While Facebook has at least created some buzz, Apple has fueled speculation only once, namely when it filed for a patent back in 2017. It established a method for creating and checking digital timestamps, but of the three possible scenarios described, only one involved the use of blockchain technology. Moreover, Apple’s foray into the payments realm has also not been the success it had been seeking — the hype around Apple Pay has faded and its usage figures are sobering.

Blockchain-based money transactions through Facebook’s messenger could go the same way. There is no real use case in the Western world because there is no pain point for the consumer. Credit and debit cards work perfectly well for payments in store or online. Bank transfers are cheap for the customer and many apps are designed to maximize user experience. It is no wonder that Facebook wants to start in India, where neither the banking system nor the card networks are as developed as in Europe or the U.S., and expensive remittances rack up to tens of billions of dollars.

The more the initial crypto hysteria calms down, the clearer it becomes that banks — already proclaimed dead — are not the disrupted, at least not yet.
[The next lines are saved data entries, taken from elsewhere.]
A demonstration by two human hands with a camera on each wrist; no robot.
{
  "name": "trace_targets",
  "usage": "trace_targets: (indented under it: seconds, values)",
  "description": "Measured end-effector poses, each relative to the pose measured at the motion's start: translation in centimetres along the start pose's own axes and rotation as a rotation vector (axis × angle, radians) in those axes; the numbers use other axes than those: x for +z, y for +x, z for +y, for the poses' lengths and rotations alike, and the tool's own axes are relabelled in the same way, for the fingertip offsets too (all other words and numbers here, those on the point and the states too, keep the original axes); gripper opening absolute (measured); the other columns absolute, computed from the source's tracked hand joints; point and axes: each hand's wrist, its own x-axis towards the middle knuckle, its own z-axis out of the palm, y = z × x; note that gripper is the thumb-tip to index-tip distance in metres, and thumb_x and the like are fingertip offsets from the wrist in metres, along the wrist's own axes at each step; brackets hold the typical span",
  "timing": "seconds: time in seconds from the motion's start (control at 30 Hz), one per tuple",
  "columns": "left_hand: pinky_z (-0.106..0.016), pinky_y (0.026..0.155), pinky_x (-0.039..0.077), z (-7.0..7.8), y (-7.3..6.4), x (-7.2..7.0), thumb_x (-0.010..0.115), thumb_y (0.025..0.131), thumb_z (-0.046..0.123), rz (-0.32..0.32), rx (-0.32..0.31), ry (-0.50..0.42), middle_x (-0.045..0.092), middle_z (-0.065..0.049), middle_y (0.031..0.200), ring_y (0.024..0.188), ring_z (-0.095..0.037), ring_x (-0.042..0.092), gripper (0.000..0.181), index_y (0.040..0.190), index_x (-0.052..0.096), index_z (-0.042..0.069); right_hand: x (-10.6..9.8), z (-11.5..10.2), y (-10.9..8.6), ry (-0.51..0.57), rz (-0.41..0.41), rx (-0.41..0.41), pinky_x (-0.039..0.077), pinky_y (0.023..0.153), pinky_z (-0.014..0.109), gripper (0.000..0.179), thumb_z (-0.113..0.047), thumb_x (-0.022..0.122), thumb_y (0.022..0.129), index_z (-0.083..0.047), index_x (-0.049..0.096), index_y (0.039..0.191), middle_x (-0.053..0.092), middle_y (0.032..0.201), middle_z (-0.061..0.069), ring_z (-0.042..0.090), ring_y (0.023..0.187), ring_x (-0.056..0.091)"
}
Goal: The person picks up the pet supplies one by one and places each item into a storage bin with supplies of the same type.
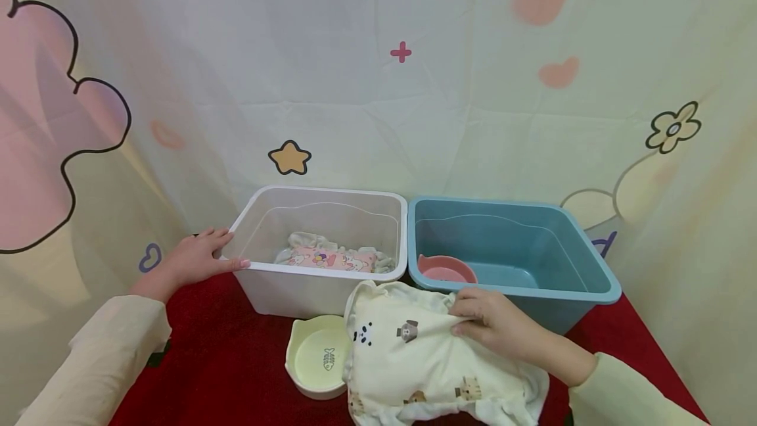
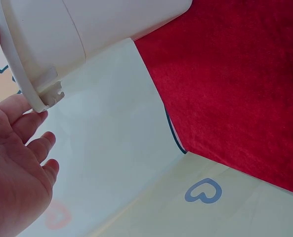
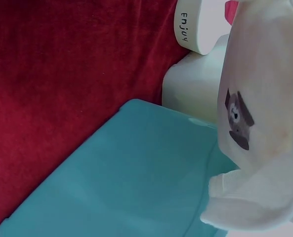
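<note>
My right hand (image 1: 493, 324) pinches the upper right part of a cream ruffle-edged cloth item (image 1: 414, 354) printed with animals. It hangs in front of the two bins, partly covering them. The right wrist view shows its printed dog (image 3: 237, 118) close up. My left hand (image 1: 198, 258) rests on the front left corner of the white bin (image 1: 296, 291), fingers fairly straight and touching the rim. Inside that bin lies a pink printed cloth item (image 1: 334, 260) with pale ruffles. A pink bowl (image 1: 447, 268) sits in the blue bin (image 1: 514, 248), at its front left.
A pale yellow bowl (image 1: 319, 354) with a fishbone print stands on the red cloth (image 1: 225, 360) before the white bin; the cream item overlaps its right side. Behind the bins hangs a printed curtain (image 1: 355, 84). The bins stand side by side.
</note>
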Motion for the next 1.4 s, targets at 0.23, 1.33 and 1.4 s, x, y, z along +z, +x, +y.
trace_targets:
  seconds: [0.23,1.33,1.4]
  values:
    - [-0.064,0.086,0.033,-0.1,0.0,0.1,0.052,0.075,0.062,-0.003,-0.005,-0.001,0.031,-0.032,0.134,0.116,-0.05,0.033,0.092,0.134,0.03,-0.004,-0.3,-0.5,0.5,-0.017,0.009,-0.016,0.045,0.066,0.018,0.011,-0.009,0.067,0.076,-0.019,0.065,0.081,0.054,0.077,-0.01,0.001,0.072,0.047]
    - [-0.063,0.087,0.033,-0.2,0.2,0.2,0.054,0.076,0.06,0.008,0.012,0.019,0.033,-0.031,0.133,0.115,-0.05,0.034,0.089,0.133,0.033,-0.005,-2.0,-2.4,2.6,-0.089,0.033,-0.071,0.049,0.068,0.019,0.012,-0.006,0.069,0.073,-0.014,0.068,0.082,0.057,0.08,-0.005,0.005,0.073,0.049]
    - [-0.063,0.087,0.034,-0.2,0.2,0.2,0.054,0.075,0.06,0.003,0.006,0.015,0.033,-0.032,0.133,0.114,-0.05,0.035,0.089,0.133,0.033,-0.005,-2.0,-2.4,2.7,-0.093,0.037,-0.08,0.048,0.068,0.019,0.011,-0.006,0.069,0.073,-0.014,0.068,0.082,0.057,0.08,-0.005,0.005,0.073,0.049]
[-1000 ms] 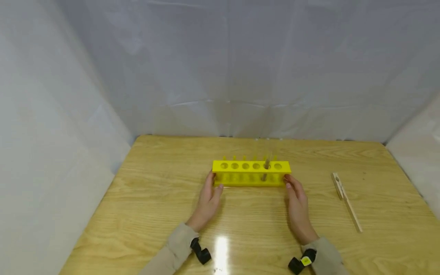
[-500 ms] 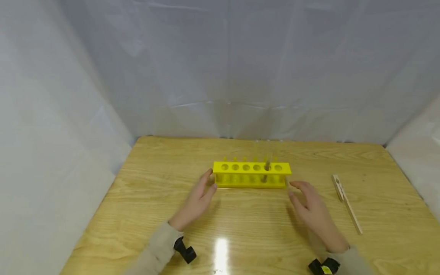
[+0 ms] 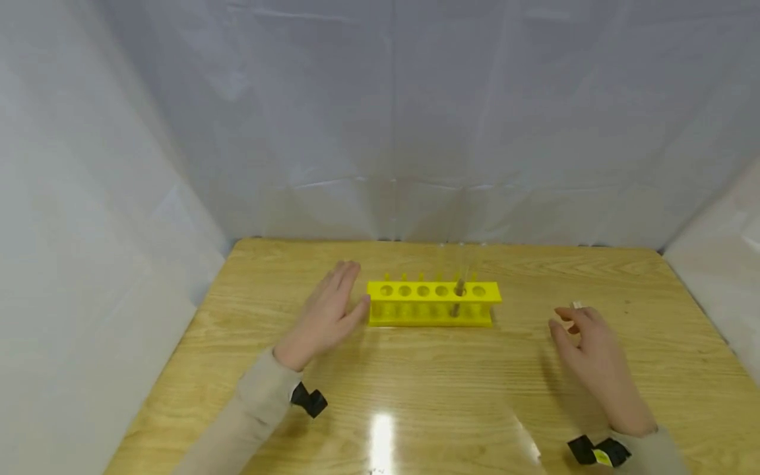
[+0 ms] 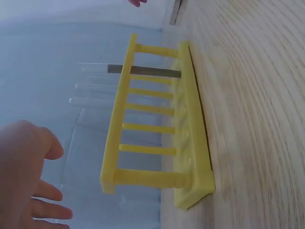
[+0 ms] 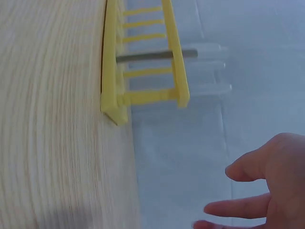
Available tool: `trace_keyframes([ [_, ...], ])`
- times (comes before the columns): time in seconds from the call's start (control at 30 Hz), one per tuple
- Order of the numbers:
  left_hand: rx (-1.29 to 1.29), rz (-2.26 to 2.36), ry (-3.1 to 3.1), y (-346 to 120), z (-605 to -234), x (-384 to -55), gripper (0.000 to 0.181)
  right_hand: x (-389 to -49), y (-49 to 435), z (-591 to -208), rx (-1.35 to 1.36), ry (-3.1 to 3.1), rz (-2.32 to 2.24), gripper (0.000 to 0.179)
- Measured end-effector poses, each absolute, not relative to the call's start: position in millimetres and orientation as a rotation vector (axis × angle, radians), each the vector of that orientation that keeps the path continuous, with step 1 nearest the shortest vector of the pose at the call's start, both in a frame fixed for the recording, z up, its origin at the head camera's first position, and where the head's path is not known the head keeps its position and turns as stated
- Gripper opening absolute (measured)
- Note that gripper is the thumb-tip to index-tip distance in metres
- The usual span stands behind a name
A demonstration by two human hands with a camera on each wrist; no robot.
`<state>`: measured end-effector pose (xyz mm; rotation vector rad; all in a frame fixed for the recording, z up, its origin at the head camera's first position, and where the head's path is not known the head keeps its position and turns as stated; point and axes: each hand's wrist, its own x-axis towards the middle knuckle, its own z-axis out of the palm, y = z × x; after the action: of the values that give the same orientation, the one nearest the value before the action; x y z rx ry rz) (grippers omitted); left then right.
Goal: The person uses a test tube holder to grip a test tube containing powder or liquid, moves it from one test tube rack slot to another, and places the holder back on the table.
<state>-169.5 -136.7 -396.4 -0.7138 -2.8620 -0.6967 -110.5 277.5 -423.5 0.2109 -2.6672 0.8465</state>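
A yellow test tube rack (image 3: 429, 323) stands upright on the table, with a row of holes along its top. One test tube (image 4: 156, 71) with dark grey-brown contents passes through a hole near the rack's right end. Clear test tubes (image 5: 212, 65) rise at the back of that same end. My left hand (image 3: 323, 316) is beside the rack's left end, fingers extended and thumb close to the rack; I cannot tell if it touches. Over a wooden test tube holder (image 3: 576, 305) hovers my right hand (image 3: 600, 359), fingers loosely bent, nothing visibly held. The hand hides most of the holder.
The wooden table (image 3: 439, 382) reaches back to a pale sheet (image 3: 439, 132) hanging behind it. More sheeting (image 3: 89, 231) closes off the left side, and another piece is at the far right. Short yellow pegs (image 3: 404, 276) stick up along the rack's back.
Both hands have let go of the rack's ends. My right hand has moved right, over the wooden test tube holder. My left hand has shifted left and its fingers have straightened. The rack stays put.
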Motion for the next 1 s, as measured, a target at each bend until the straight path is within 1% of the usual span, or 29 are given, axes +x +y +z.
trace_keyframes([
  [0.17,-0.758,-0.209,-2.745,-130.7,-400.0,-176.8,0.063,-111.3,299.2,-429.4,0.043,-2.675,0.850,0.043],
  [0.3,-0.790,-0.007,-2.644,-123.0,-406.3,-180.1,0.061,-114.5,311.6,-434.9,-0.074,-2.765,0.873,0.053],
  [0.37,-0.805,0.013,-2.600,-118.8,-410.5,-182.4,0.059,-116.5,315.1,-438.4,-0.122,-2.806,0.875,0.058],
  [0.7,-0.828,-0.060,-2.526,-103.5,-434.8,-193.3,0.051,-125.6,323.0,-465.6,-0.196,-2.905,0.754,0.066],
  [1.0,-0.832,-0.142,-2.511,-101.0,-445.3,-196.2,0.046,-125.5,327.3,-476.7,-0.204,-2.906,0.747,0.057],
])
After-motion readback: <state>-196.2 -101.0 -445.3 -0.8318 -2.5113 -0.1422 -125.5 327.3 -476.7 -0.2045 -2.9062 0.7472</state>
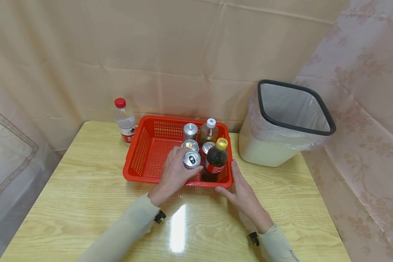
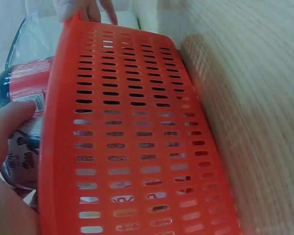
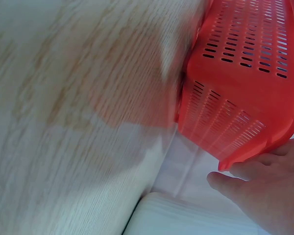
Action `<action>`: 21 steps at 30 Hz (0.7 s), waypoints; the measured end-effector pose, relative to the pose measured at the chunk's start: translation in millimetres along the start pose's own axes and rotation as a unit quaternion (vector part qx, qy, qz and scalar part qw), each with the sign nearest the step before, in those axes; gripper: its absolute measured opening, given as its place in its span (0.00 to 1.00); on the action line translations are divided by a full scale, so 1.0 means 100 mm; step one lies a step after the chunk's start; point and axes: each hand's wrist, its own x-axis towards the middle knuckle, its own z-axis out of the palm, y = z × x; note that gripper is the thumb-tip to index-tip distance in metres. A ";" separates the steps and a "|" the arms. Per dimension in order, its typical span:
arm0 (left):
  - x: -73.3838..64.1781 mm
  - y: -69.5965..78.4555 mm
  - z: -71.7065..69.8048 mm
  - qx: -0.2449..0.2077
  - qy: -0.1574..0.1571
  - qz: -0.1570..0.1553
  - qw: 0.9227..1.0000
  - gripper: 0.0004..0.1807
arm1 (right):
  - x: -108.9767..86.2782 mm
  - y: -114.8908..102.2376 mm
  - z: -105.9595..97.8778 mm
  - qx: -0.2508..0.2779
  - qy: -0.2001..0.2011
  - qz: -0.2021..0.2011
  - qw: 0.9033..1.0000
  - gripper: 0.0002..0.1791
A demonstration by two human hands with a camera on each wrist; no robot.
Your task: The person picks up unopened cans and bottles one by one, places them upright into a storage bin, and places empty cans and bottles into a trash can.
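A red plastic basket (image 1: 157, 179) sits on the wooden table. Over its front part, my left hand (image 1: 177, 168) grips a drink can (image 1: 191, 160), whose silver top with a dark tab faces up. The left wrist view shows the printed side of this can (image 2: 23, 154) beyond the basket's rim. A cola bottle (image 1: 216, 157) with a yellow cap stands just right of the can. Behind are more cans (image 1: 190, 130) and a white-capped bottle (image 1: 207, 134) of amber drink. My right hand (image 1: 243, 193) touches the basket's front right corner, fingers along the side and thumb at the front.
A clear water bottle (image 1: 126, 123) with a red cap stands left of the basket. At the back right is a cream waste bin (image 1: 258, 145) with a black rim and a plastic liner. A curtain (image 1: 170, 65) hangs behind the table (image 1: 85, 203).
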 end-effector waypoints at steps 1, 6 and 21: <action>0.00 -0.01 0.00 0.006 -0.003 0.000 1.000 0.35 | 0.00 0.00 0.00 -0.001 0.001 -0.001 1.000 0.66; 0.02 -0.06 0.02 0.035 -0.009 0.012 0.999 0.35 | 0.00 -0.01 0.00 0.001 0.001 -0.002 1.000 0.65; 0.08 -0.09 0.01 0.036 -0.016 0.021 0.999 0.40 | -0.01 0.00 0.01 0.007 0.000 0.002 1.000 0.65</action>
Facebook tries to tinker with payments out of lack of a better use case, while the cloud giants, Amazon and Google, are not trying to replace the current payments system.

But this harmony is deceptive. Amazon is working hard to grab the payments interface for all of e-commerce. At many of its competitors, customers can log in with their Amazon account and process the payments while the other retailer is cut out of the loop. Gmail has added a functionality to attach money to emails.

Once these companies master blockchain technology, there is no reason tech giants should not leverage the blockchain to enter the financial realm. That’s when banks will have real cause for concern.